Dr. Shilpa D R Associate Professor

Department of Electronics and Communication R V College of Engineering Bengaluru, India

AbstractMemory devices are being evolved to store large amount of data in a smaller device and provide faster random access and transfer of data at lower power consumption. Solid State Disks (SSDs) provide such performance without using any electromechanical drives as in HDDs through NAND Flash Memory. The interface between the Host and the Device becomes a bottleneck in providing the latency free, high throughput scalable performance. To overcome this problem Non-Volatile Memory technology is used over the Peripheral Component Interconnect Express (PCIe) Interface. To have a fault free SSD hardware, it is first designed and developed through emulation. This paper deals with the emulation of the Host Interface Layer (HIL), the front-end of Samsungs Piccolo SSD based on NVMe specification. Various test cases are developed to evaluate the functionality of the emulated device through UTWiz (Samsungs Integrated tool with Virtual Studio), code coverage is obtained by Bulls Eye and UML diagrams are developed by Microsoft Visio tool.
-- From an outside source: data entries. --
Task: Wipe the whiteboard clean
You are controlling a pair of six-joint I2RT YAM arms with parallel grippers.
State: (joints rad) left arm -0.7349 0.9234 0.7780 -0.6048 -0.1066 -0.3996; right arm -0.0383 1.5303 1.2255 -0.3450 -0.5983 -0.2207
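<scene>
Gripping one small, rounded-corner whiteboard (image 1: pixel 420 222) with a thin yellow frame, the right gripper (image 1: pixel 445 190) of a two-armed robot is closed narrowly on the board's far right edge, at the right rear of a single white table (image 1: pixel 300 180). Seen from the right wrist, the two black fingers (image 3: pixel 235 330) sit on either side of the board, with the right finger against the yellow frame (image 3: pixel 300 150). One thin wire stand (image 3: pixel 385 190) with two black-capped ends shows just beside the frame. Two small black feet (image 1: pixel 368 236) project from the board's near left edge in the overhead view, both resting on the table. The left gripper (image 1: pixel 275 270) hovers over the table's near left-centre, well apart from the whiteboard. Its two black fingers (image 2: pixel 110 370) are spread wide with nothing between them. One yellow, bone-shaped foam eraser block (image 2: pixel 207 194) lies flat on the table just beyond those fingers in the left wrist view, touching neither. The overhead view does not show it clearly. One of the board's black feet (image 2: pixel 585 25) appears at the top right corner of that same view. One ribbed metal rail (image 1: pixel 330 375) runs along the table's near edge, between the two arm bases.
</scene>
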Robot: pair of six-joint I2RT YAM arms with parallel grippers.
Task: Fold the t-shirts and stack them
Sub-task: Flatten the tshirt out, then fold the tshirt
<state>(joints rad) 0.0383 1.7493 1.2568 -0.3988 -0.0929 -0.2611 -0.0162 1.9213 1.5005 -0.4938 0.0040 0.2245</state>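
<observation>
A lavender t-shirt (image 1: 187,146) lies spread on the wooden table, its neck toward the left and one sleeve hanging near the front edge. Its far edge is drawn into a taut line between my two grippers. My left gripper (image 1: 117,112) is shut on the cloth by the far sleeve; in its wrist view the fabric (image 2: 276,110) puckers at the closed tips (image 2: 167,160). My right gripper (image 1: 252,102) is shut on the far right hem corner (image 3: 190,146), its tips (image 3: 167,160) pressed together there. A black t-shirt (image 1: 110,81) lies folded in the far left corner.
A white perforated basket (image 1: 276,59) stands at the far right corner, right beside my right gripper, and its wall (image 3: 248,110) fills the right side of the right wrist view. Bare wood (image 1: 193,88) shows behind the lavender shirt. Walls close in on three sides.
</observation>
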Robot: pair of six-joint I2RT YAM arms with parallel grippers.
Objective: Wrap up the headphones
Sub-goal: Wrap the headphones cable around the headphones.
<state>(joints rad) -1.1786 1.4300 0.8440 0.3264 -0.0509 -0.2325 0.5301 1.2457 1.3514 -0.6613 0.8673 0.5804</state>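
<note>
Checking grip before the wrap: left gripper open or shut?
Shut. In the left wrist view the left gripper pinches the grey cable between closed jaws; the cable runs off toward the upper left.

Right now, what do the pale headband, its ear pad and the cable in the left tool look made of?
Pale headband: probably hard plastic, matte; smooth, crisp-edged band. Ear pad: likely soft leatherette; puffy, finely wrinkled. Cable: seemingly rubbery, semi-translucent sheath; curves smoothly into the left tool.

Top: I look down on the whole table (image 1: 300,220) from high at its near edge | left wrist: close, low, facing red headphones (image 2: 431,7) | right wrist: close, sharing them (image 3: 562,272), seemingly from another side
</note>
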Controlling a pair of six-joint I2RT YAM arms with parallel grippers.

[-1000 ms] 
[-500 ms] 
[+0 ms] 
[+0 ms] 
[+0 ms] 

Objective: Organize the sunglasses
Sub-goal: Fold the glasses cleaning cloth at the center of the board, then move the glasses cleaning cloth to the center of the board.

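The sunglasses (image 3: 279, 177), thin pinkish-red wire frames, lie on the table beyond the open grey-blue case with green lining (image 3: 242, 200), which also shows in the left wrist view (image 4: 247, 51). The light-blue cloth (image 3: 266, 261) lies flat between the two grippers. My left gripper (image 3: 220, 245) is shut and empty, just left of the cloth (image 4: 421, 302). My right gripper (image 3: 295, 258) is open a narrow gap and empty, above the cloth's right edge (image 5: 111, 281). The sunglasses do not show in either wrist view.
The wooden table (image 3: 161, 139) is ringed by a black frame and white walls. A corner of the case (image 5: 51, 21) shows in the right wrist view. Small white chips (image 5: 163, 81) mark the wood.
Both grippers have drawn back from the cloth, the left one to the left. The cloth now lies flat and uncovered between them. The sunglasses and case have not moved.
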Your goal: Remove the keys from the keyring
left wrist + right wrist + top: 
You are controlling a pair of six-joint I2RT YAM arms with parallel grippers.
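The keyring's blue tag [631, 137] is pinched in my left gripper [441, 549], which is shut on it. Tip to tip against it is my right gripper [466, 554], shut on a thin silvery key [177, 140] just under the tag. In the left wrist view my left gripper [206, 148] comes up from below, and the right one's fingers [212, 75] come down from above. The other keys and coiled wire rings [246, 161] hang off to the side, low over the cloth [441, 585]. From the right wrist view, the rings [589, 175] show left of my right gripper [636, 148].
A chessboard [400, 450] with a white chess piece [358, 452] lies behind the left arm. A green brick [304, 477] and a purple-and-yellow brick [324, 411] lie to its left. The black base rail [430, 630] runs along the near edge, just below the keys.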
Keywords SSD; NVM Express; PCI Express; Floating gate MOSFET; Emulation; HIL.

1. INTRODUCTION

   A physical device capable of storing data/information which is processed by an intelligent device to produce certain results is called a Memory device. These devices have been evolving since 1956 where few bytes of data used to be stored on Punch cards, Magnetic drums, Magnetic core, Hard Disk Drives (HDDs), Compact Disk (CD) followed by the Micro SD card, USB Flash Drive and the Cloud storage which stores multi terabytes of data [1]. The devices were evolved to store larger amounts of data for a longer period of time at low cost, smaller size and lesser power consumption. These storage devices were classified into Volatile and Non-Volatile memory, based on the data storage capability, and into Primary and Secondary memory based on the Place of Usage. Solid State Drivers (SSDs) is a Non-Volatile Secondary Storage Device which is a replacement to the conventional HDDs. The HDD used magnetic platters to store data which was accessed by a moving spindle. The presence of mechanical moving objects made HDD vulnerable to crash and damage, presence of noise and larger power consumption. These problems were overcome by the SSD which mimicked the functionality of the HDD without the presence of any mechanical moving object [3]. It uses Electronic Flash memory which is most widely used in consumer electronics due to its large storage capacity at low cost, provides faster data access with lower power consumption, less vibration and supports multiple I/O operations per second.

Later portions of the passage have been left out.